Essa ha quindi rilevato, in base alla sentenza di primo grado, l’accertamento (non oggetto di specifico motivo di impugnazione in appello) che la procedura di mobilità (che aveva attinto la sua motivazione giustificativa dalla specificità della crisi settoriale della quale era stato investito il Centro Operativo di Città Sant’Angelo) era stata l’epilogo inevitabile della CIGS originata dai medesimi fattori aziendali: così giustificando l’avvio della procedura di mobilità con riferimento al Centro Operativo di Città Sant’Angelo in virtù del collegamento con l’ammissione alla CIGS del personale del medesimo Centro Operativo e con l’impossibilità del suo reimpiego.

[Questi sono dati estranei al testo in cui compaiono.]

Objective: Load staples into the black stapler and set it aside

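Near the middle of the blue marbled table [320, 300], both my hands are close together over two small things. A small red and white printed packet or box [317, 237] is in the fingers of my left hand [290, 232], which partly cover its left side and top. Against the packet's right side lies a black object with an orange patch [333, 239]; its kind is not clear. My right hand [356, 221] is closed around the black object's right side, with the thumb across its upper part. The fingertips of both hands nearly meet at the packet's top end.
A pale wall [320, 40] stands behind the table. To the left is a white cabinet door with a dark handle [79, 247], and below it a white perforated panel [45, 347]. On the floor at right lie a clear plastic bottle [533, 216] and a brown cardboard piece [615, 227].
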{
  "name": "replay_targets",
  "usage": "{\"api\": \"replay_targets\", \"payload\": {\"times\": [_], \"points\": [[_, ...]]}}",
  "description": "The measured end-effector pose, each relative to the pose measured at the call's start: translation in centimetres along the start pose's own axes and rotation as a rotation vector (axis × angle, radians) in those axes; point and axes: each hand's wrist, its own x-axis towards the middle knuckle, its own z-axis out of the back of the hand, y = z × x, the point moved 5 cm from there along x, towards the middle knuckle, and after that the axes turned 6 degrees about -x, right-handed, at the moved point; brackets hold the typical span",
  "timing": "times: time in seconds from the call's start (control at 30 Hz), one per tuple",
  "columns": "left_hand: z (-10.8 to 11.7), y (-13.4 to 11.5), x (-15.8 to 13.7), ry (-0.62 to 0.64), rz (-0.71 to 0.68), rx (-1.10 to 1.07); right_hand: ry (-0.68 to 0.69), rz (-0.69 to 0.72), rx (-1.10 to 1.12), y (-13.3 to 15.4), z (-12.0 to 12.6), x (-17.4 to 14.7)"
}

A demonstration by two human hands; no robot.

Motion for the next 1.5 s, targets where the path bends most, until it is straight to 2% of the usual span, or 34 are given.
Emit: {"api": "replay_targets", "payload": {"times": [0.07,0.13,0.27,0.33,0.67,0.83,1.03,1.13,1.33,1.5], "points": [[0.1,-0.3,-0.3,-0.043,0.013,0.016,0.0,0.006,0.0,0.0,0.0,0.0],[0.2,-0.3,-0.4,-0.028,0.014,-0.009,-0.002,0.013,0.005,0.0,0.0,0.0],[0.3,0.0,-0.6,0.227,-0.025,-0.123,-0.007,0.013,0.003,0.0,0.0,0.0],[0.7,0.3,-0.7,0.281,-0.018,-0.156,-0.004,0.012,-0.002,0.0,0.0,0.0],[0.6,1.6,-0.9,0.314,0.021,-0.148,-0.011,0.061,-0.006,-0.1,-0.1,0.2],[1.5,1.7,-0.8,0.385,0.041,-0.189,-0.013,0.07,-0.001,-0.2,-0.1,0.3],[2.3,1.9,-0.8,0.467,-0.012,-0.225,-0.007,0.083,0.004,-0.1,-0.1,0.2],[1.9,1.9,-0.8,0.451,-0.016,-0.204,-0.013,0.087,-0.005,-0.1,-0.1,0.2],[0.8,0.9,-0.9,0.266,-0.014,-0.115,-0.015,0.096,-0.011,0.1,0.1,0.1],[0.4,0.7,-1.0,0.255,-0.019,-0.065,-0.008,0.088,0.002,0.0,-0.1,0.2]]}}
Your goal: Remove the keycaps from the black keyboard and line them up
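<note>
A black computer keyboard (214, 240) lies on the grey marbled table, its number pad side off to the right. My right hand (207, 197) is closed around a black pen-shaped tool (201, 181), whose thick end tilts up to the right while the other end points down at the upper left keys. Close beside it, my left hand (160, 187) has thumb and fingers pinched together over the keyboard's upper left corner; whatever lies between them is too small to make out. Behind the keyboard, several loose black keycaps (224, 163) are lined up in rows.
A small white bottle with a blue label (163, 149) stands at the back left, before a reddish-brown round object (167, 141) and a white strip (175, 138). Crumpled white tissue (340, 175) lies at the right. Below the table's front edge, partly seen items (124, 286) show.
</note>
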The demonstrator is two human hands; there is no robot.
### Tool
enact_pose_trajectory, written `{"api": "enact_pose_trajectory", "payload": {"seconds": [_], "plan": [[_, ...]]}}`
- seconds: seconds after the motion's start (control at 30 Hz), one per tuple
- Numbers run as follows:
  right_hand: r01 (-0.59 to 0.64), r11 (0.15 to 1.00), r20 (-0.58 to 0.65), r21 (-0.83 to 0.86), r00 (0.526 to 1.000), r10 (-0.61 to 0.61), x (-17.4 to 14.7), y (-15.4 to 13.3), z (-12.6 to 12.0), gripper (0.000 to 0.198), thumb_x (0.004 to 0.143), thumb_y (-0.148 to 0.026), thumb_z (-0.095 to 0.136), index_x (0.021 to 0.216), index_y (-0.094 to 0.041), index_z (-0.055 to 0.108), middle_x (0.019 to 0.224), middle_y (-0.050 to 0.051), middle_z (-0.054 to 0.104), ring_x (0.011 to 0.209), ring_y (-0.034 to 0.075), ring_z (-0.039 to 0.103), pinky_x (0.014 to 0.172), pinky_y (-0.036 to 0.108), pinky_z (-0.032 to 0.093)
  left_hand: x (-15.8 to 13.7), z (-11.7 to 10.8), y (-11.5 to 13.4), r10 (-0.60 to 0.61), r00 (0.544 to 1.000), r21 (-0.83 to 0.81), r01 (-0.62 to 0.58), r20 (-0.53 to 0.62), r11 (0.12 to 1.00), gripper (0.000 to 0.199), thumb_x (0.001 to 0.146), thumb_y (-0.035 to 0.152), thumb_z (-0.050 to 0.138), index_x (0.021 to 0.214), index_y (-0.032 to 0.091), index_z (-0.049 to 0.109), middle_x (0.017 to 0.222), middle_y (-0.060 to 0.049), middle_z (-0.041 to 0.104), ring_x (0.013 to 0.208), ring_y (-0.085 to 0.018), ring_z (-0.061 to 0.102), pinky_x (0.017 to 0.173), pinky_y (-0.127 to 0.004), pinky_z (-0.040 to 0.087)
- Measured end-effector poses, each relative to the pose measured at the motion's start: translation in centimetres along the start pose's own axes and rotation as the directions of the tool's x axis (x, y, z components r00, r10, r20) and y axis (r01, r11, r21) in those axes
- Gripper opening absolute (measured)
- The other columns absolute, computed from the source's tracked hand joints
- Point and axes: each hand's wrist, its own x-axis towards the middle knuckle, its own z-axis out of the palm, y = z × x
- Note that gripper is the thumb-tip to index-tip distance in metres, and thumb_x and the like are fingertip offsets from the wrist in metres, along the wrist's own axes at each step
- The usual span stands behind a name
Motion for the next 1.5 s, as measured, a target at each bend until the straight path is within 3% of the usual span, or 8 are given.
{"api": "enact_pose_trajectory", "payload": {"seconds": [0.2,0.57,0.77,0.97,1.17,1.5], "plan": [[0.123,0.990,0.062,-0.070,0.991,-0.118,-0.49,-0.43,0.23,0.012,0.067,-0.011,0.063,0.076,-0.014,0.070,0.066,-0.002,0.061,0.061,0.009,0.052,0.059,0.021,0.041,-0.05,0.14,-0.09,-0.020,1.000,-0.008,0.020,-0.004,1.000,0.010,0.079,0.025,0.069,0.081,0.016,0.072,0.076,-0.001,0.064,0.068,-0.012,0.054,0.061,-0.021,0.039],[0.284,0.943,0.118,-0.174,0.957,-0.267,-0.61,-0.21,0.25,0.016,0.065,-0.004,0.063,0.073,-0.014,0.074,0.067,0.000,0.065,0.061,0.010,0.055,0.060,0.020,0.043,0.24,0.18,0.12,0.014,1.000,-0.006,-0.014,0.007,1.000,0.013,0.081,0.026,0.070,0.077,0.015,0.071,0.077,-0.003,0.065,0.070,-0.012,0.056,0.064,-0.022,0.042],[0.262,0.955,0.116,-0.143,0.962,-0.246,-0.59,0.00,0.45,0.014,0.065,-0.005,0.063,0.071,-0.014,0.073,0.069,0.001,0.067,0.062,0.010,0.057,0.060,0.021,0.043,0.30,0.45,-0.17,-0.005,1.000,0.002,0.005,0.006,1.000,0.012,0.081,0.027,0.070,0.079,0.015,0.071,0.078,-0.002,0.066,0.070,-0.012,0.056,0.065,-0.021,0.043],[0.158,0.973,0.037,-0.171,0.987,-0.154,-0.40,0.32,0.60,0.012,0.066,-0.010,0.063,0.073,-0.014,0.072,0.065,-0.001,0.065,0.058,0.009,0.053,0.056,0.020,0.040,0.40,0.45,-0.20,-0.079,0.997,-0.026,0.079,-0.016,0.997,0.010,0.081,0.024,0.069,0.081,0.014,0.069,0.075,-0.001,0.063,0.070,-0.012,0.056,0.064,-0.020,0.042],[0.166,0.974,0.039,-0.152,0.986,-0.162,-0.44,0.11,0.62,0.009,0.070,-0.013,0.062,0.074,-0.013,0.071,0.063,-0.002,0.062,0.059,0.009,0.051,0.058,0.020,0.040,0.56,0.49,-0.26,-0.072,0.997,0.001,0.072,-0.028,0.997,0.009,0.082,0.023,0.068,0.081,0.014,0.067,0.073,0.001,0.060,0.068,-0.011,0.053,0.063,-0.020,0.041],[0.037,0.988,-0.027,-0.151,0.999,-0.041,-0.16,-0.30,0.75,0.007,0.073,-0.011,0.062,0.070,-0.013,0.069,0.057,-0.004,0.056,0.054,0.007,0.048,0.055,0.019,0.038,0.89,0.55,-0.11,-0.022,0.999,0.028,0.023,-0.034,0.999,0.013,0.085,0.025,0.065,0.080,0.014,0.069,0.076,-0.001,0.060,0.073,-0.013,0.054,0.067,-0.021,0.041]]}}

Sicché, la Corte ha concluso fissando il principio di diritto, cui la Corte territoriale si è correttamente attenuta in sede di rinvio (per le ragioni esposte al punto 1, da pg. 5 a pg. 8 della sentenza), così statuendo: “in difetto di una specifica contestazione inerente alla completezza e veridicità delle informazioni, deve convenirsi che la delimitazione dell’ambito di applicazione dei criteri dei lavoratori da porre in mobilità è dipesa non già da una pura e semplice iniziativa datoriale, ma dalle ragioni produttive ed organizzative che si traggono dalle indicazioni contenute nella comunicazione di inizio della procedura, conducenti a limitare la platea dei lavoratori oggetto della scelta”.

Il secondo motivo, relativo ad omesso esame di fatto decisivo oggetto di discussione tra le parti, consistente nell’apodittica esclusione di alcuna incongruenza né discriminazione datoriale nella scelta dei dipendenti da licenziare, è inammissibile.

Il mezzo consiste nella censura di una valutazione, come chiaramente risultante dal suo tenore e non già nell’omissione di esame di un fatto storico (invece considerato e valutato), consistente nel concreto raffronto dei profili professionali dei lavoratori da licenziare con quelli indicati nella detta comunicazione di avvio, relativi a personale non specializzato e addetto alle opere di installazione della rete fissa tradizionale, operato dalla Corte territoriale al p.to 2 di pgg. da 8 a 10 della sentenza, in applicazione della regola di giudizio fissata da Cass. 20 febbraio 2012, n. 2429, secondo cui: “La Corte territoriale non ha spiegato perché tali indicazioni” (contenute nella comunicazione di avvio della procedura di mobilità) “raffrontate con i profili professionali in concreto oggetto di licenziamento, debbano ritenersi inidonee alla necessaria correlazione fra le ragioni poste a giustificazione dell’esubero e l’individuazione dei lavoratori da licenziare, risultando quindi la motivazione insufficiente laddove afferma il difetto di qualsiasi informazione sul punto).

Sicché, la doglianza si concentra sul procedimento argomentativo a supporto dell’esame del suddetto fatto storico, appunto esaminato; ma tale vizio non è più denunciabile in base al novellato art. 360, primo comma, n. 5 c.p.c., applicabile ratione temporis (Cass. s.u. 7 aprile 2014, n. 8053; Cass. 10 febbraio 2015, n. 2498; Cass. 21 ottobre 2015, n. 21439).

Dalle superiori argomentazioni discende coerente il rigetto del ricorso, con la regolazione delle spese del giudizio secondo il regime di soccombenza.

P.Q.M.

Rigetta il ricorso e condanna M.D. alla rifusione, in favore della controricorrente, delle spese del giudizio, che liquida in € 100,00 per esborsi e € 3.500,00 per compensi professionali, oltre rimborso per spese generali in misura del 15% e accessori di legge.

Ai sensi dell’art. 13 comma 1 quater del d.p.r. n. 115 del 2002, dà atto della sussistenza dei presupposti per il versamento, da parte del ricorrente, dell’ulteriore importo a titolo di contributo unificato pari a quello dovuto per il ricorso, a norma del comma 1 bis, dello stesso art. 13.